Çalışanlarını nasıl motive etmeye çalıştığını ve Türkiye’de kabul görmüş yönetim anlayışına nasıl aykırı bir duruş sergilediğine değinen Akın Öngör, “Aslında Türkiye’deki hakim kültüre farklı bir duruş iş hayatında avantaj sağlıyor. Türkler genellikle kendi içine kapalı bir çalışma anlayışına sahip. Ancak hep birlikte hareket edildiği zaman daha çok verim alabiliyorsunuz. Adaletli davranarak, kadın erkek eşitliğini sağlayarak, hiç kimseye torpil yapmayarak, üstlendikleri görevi başarıyla yerine getirdiklerinde ödüllendirerek, değişik fikirlere açık olup bu fikirleri takdir ederek, takım çalışmasını teşvik ederek ve en iyi teknolojiyi kullanmalarına olanak vererek çalışanlarımızı motive etme anlayışını benimsedim. Ayrıca Türkiye’deki tüm çalışanlarımızın beklentilerini anlayabilmek için her 3 ayda bir büyük spor salonlarında vizyon toplantıları gerçekleştirdik. Neredeyse 2 yıl boyunca konuşmaktan çekinen çalışanlarımız zamanla taleplerini çekinmeden dile getirmeyi başladılar” dedi.   

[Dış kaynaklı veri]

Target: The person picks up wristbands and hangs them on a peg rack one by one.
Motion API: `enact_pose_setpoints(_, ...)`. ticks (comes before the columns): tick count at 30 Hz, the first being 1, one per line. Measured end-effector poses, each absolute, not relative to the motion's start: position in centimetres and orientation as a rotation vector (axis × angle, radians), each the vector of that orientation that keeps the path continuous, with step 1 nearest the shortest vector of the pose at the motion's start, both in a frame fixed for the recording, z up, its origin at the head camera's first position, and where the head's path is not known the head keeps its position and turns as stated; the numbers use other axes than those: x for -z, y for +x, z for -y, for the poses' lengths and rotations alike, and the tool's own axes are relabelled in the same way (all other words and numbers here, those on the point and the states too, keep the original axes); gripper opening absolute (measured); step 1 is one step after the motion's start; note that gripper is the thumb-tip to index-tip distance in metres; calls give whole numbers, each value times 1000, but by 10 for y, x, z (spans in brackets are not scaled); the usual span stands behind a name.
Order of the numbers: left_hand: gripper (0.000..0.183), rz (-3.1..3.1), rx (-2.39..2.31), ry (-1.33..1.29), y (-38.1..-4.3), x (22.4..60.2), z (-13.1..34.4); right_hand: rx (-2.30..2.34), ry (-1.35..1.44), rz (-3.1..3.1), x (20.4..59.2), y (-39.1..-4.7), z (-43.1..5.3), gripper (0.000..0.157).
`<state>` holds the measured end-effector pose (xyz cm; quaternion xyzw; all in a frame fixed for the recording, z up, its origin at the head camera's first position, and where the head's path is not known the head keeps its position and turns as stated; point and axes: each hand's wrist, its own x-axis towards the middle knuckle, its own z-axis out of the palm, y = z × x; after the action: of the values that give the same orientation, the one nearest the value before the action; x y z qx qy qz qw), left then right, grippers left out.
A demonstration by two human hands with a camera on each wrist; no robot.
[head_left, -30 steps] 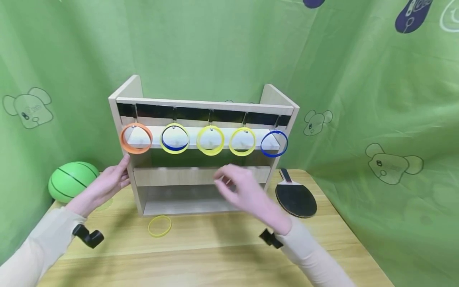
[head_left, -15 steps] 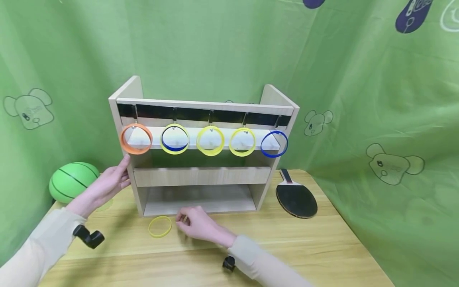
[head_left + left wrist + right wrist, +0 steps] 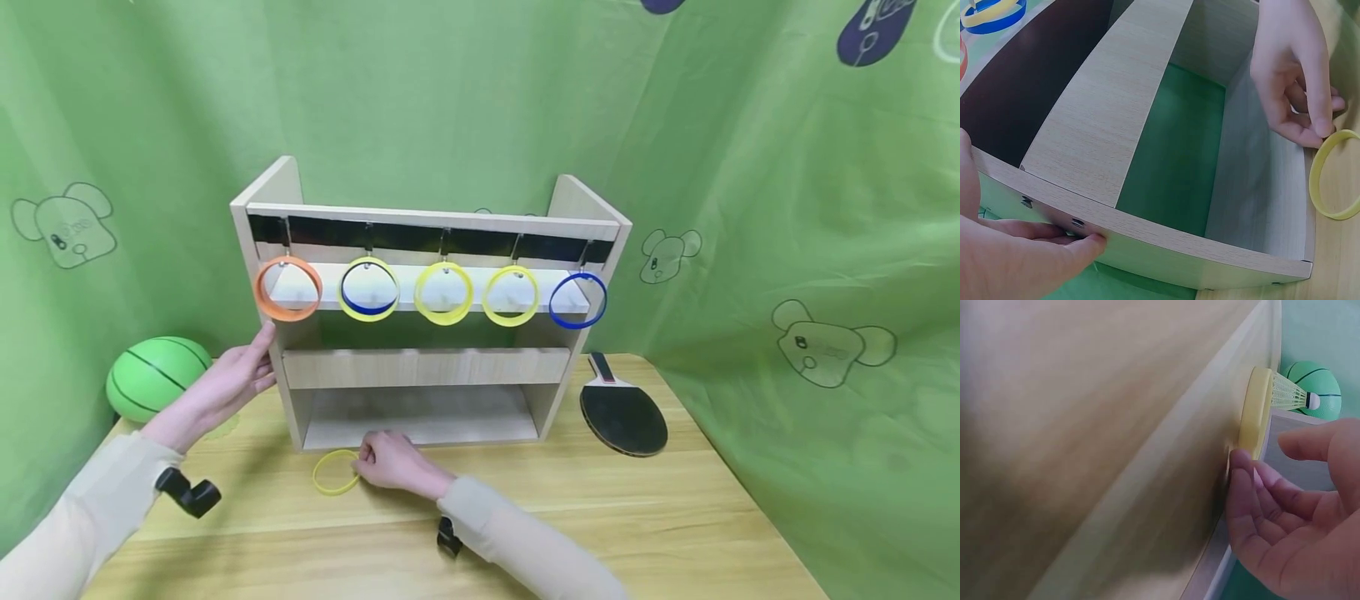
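A light wooden shelf unit (image 3: 427, 367) stands on the table. My left hand (image 3: 225, 385) rests against its left side panel, thumb near the front edge and fingers extended along the outer face. Low in front of the shelf, my right hand (image 3: 393, 460) has its fingertips right at the edge of a yellow ring (image 3: 324, 490) lying on the tabletop. From the right wrist view, the thumb stands apart from the ring (image 3: 1255, 406). Hooks on the shelf's black strip carry an orange ring (image 3: 262, 304), several yellow rings (image 3: 444, 317) and blue ones, including a blue ring (image 3: 576, 324) at far right.
Behind my left hand sits a green ball (image 3: 156, 375). A yellow shuttlecock (image 3: 1288, 394) lies near it beside the shelf. A black table tennis bat (image 3: 624, 419) lies right of the shelf. Green curtain (image 3: 450, 100) surrounds the wooden table (image 3: 315, 550).
My right hand has come down from in front of the shelf's middle and moved left to the yellow ring on the table. My left hand has stayed at the side panel.
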<state>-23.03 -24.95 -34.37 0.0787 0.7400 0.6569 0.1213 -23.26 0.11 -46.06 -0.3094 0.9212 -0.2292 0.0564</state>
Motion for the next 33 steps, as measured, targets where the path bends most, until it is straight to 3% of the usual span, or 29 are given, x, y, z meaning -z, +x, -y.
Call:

DUYGUSAL ZEKA OLMAZSA OLMAZ

Liderlikte duygusal zekanın önemine değinen Öngör, “Liderlikte yüzde 25 civarında analitik zeka, yüzde 75 oranında da duygusal zeka gerekli diyebilirim. Bu nedenle duygusal zekamızı geliştirmek çok önemli. Duygusal zekayı geliştirebilmek için öncelikle kişi öz farkındalık kazanmalı. Ben kimim, kendimi nasıl görüyorum, yaşam felsefem ne, hayattan neler bekliyorum gibi soruları kendi içinde bulabilmeli. Kendini yönetebilmeli yani isteklerini, dürtülerini, kıskançlıklarını, sevgisini, duygusal hallerini kısacası iç halini yönetebilmeli. Kendini hep daha da iyisini yapabilmek için motive edebilmeli. Aldığı karalarda kendisini başkalarının da yerine koyabilmeyi bilmeli yani empati duygusunu geliştirmeli. Sosyal becerilerini de geliştirebilmeli ki insanlarla anlaşamadığı noktada etkin ve sakin kalabilsin” diye konuştu.